→ SUPPLIED RECORDS
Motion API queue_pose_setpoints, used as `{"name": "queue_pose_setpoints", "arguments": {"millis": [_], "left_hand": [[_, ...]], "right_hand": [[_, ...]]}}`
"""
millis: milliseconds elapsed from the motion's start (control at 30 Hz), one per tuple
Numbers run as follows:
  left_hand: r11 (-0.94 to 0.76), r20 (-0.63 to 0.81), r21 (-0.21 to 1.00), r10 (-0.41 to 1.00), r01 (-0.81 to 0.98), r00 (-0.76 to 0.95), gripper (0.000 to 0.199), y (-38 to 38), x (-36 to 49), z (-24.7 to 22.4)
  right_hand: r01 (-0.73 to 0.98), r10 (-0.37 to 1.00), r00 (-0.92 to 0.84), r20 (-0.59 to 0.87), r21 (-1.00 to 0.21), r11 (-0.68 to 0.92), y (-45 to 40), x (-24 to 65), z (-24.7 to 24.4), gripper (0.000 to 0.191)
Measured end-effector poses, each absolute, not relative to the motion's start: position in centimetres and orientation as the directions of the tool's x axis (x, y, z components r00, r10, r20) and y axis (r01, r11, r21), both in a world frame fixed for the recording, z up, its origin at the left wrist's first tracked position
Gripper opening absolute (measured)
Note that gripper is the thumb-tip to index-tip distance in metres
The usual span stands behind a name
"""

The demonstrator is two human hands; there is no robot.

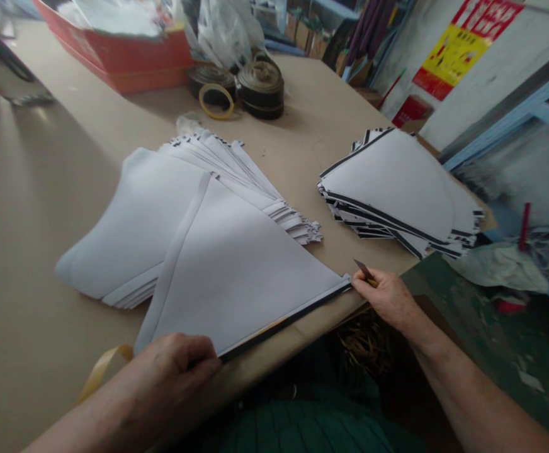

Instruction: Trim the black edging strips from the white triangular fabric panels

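Observation:
A white triangular sheet panel [241, 258], with a dark strip [284, 318] along its near edge, lies by the table's front edge. The fingers of my left hand [180, 362] are curled closed on that edge at its left end. My right hand [385, 299] is closed at the panel's right corner and holds a small knife blade [363, 270], which points up and left. A yellowish tape [104, 371] loops up behind my left wrist. Under and behind the panel is a fanned stack of similar white panels [137, 214].
To the right, another pile of white panels [392, 179] has black-edged borders. Rolls of dark strip [261, 88], a yellow tape ring [216, 102] and a red bin [118, 60] stand farther back. A shiny metal object [10, 63] is at upper left. Scraps [366, 343] lie below the table edge.

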State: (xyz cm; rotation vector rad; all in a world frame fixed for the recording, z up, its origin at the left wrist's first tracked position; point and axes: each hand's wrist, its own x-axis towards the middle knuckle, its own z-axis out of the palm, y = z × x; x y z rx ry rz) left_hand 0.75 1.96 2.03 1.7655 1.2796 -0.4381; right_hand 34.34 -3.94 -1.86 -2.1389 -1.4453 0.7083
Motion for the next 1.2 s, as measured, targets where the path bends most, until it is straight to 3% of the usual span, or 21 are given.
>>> {"name": "queue_pose_setpoints", "arguments": {"millis": [267, 433, 700, 867, 933, 1100, 1200], "left_hand": [[-0.074, -0.706, 0.426, 0.596, 0.902, 0.382, 0.035, 2.1, 0.7, 1.3], [-0.063, -0.715, 0.43, 0.586, 0.901, 0.382, 0.035, 2.1, 0.6, 1.1], [-0.069, -0.764, 0.394, 0.53, 0.916, 0.369, 0.034, 2.4, 1.0, 1.5], [-0.075, -0.764, 0.399, 0.525, 0.914, 0.376, 0.031, 2.4, 0.9, 1.3], [-0.074, -0.755, 0.408, 0.533, 0.91, 0.382, 0.031, 2.3, 0.8, 1.2], [-0.059, -0.728, 0.443, 0.559, 0.894, 0.398, 0.029, 2.3, 0.6, 0.9], [-0.075, -0.716, 0.455, 0.562, 0.888, 0.414, 0.029, 2.2, 0.6, 0.9]], "right_hand": [[0.845, 0.969, 0.183, -0.167, -0.477, -0.241, -3.0, 34.4, -2.1, 0.02], [0.866, 0.969, 0.164, -0.184, -0.443, -0.231, -2.9, 34.2, -2.0, 0.019], [0.935, 0.951, 0.156, -0.267, -0.269, -0.229, -2.5, 34.2, -1.3, 0.013], [0.948, 0.942, 0.241, -0.236, -0.15, -0.28, -2.3, 35.1, -1.0, 0.024], [0.939, 0.954, 0.221, -0.204, -0.221, -0.265, -2.2, 34.5, -0.4, 0.019], [0.7, 0.977, -0.012, -0.212, -0.7, -0.143, -2.1, 31.2, 0.6, 0.019], [0.628, 0.97, -0.082, -0.23, -0.767, -0.129, -1.9, 29.8, -0.1, 0.02]]}}
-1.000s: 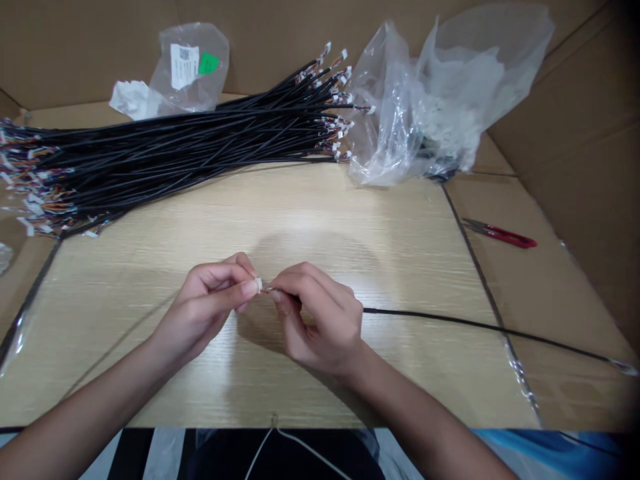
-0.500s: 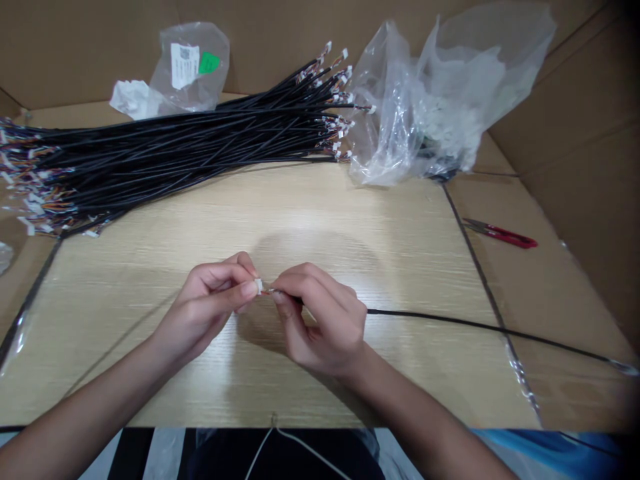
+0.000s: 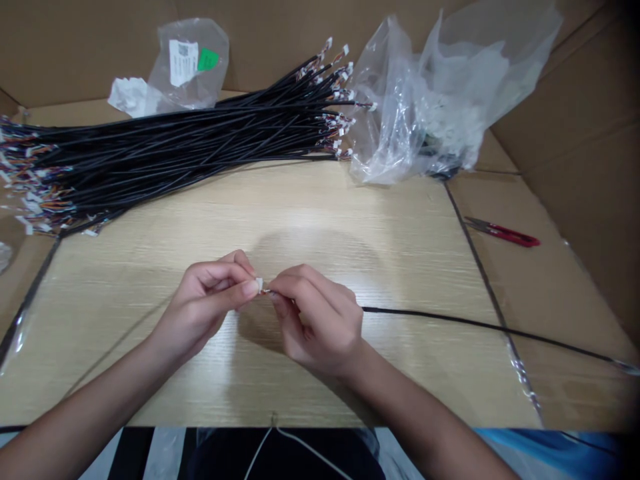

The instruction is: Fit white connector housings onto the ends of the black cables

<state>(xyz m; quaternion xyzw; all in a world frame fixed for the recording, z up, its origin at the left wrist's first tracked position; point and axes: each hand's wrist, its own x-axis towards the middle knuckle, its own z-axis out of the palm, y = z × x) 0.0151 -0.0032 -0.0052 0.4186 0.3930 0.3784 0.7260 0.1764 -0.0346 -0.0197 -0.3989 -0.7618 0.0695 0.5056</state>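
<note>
Between thumb and forefinger, my left hand (image 3: 210, 300) pinches a small white connector (image 3: 260, 285) near the middle of the table. Just right of it, my right hand (image 3: 320, 320) is closed on the thin coloured wires at the end of a black cable (image 3: 440, 317). The fingertips of both hands are nearly touching. From behind my right hand the cable runs right, across the table edge strip, to its far end on the cardboard. The wire ends inside my right fingers are hidden.
A large bundle of black cables (image 3: 200, 143) lies across the back left. Clear plastic bags (image 3: 390, 113) stand at the back right, and a labelled bag (image 3: 200, 67) lies behind the bundle. Red-handled snips (image 3: 510, 235) rest on the right. Cardboard walls (image 3: 575, 127) surround the wooden table (image 3: 300, 200).
My right hand has shifted very slightly left toward the connector. My left hand keeps its pinch almost unmoved.
</note>
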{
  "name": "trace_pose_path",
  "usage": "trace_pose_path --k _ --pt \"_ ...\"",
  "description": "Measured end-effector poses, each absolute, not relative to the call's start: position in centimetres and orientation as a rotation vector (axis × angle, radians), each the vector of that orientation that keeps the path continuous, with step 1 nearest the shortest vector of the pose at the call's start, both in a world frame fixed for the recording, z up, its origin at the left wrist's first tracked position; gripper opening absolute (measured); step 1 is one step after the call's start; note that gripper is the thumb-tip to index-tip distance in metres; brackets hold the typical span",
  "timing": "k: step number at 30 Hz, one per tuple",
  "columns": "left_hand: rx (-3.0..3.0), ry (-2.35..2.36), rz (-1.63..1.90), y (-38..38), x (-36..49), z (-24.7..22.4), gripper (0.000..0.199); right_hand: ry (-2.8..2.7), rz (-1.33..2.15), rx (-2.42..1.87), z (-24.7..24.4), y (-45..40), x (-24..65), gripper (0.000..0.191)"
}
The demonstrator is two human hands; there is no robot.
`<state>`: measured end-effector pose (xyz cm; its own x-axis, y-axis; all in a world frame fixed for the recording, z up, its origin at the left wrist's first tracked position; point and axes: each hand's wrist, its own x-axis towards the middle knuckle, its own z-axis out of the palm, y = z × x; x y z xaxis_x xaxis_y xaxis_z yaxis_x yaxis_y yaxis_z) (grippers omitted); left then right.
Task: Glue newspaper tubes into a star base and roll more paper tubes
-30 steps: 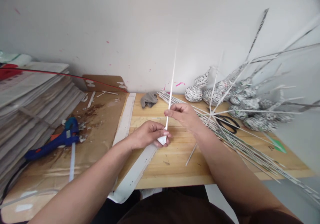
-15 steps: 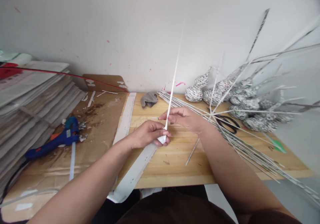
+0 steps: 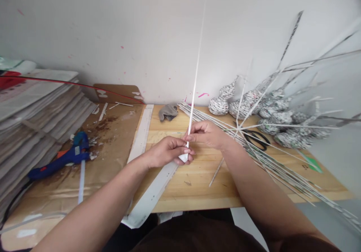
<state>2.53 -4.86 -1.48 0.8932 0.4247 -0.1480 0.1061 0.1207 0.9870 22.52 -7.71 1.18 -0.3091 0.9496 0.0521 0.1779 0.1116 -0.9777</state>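
White tube (image 3: pixel 194 90) at centre of frame, standing near upright, tip fading against the wall (image 3: pixel 113 34) at the top. Left hand (image 3: pixel 170 150), centre: fingers closed on its base, white paper flap (image 3: pixel 184 157) showing there. Right hand (image 3: pixel 207 135), just above and to the right: thumb and fingertips pinching tube a bit higher. Strip (image 3: pixel 155 192) runs from under left hand to lower left, over front edge of table (image 3: pixel 194 197); can't tell if it joins the tube. Step looks like rolling paper tight into a thin tube. Next move probably calls for a firm left hold at the base and a light twist from right fingers, no bending. Sticks (image 3: pixel 279 169) and scissors (image 3: pixel 256 140) right of centre, glue gun (image 3: pixel 77 152) at left
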Motion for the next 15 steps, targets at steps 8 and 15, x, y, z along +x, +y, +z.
trace_pose_path --k 8,15 --pt "1.468 0.437 0.24 -4.86 2.63 -1.58 0.033 -1.632 1.312 -1.107 1.2 -7.82 22.25 0.025" --pt "1.486 0.421 0.239 -4.83 2.65 -1.56 0.032 -1.622 1.288 -1.135 1.34 -7.93 22.44 0.026"
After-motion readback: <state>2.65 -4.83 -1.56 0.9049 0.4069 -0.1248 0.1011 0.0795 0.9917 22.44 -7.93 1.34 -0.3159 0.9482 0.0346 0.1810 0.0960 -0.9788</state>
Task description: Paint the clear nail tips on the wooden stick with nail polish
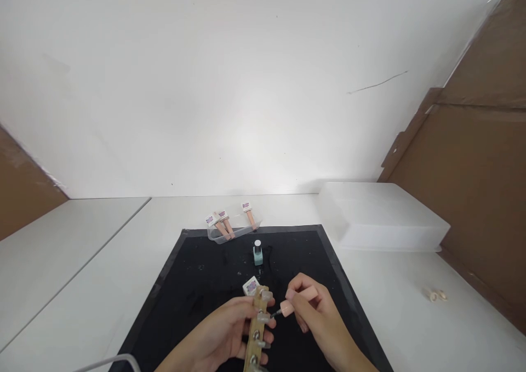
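Observation:
My left hand (230, 328) is wrapped round a wooden strip (251, 342) that carries several clear nail tips on metal clips. In my right hand (316, 312) is a pink-handled brush (299, 299), pinched between the fingers. The dark tip of the brush points left and meets, or nearly meets, a clear nail tip (263, 318) on the strip. Just behind the strip is a white square bottle cap with a purple flower (250, 286); what lies beneath it is hidden. A teal polish bottle (258, 254) with a white-topped cap stands farther back on the black mat (197, 290).
A shallow clear tray (222, 239) with pink-handled, white-topped pieces (249, 217) lies at the mat's back edge. To the right are a white plastic bin (386, 218) and small cream rings (431, 295). A pale cable (123, 356) curves at the lower left.

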A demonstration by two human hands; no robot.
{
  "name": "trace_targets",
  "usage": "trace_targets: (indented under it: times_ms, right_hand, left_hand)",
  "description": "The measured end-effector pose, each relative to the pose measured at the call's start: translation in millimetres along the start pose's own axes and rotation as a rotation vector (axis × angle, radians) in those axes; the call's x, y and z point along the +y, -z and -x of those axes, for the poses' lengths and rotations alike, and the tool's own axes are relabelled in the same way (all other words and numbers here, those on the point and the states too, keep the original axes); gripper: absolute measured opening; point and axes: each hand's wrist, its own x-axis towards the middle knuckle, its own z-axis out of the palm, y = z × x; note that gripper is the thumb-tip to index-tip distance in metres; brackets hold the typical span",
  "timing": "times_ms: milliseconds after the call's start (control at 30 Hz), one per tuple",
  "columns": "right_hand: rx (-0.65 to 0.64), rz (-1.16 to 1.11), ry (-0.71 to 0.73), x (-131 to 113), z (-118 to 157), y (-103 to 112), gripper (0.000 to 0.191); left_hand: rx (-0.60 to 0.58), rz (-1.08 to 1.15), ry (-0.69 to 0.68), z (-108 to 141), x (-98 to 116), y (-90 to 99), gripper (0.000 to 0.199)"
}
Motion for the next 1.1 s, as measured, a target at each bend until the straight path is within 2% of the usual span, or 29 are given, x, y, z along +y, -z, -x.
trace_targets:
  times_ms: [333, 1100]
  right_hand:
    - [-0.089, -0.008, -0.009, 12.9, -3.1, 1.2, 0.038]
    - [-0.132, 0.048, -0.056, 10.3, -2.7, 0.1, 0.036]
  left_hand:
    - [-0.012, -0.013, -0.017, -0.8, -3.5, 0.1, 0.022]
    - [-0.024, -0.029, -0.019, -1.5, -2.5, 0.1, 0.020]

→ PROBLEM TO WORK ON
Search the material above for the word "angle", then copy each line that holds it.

→ THE ANSWER
  "description": "Measured end-effector poses, each absolute, not relative to the call's start: position in centimetres and orientation as a rotation vector (axis × angle, radians), each the vector of that orientation that keeps the path continuous, with step 1 nearest the shortest vector of the pose at the call's start, both in a world frame fixed for the recording, z up, its origin at the left wrist's first tracked position; gripper opening absolute (measured); step 1 is one step after the call's start; note that gripper is the thumb-tip to index-tip distance in metres; brackets hold the typical span",
  "description": "The measured end-effector pose, each relative to the pose measured at the call's start: translation in millimetres along the start pose's own axes and rotation as a rotation vector (axis × angle, radians) in those axes; the call's x, y and z point along the +y, -z and -x of those axes, for the poses' lengths and rotations alike, and the tool's own axes are relabelled in the same way (all other words and numbers here, those on the point and the states too, keep the original axes); gripper: absolute measured opening; point and axes: each hand's wrist, its own x-axis towards the middle knuckle, its own z-axis out of the palm, y = z × x; note that gripper is the thumb-tip to index-tip distance in metres; brackets hold the typical span",

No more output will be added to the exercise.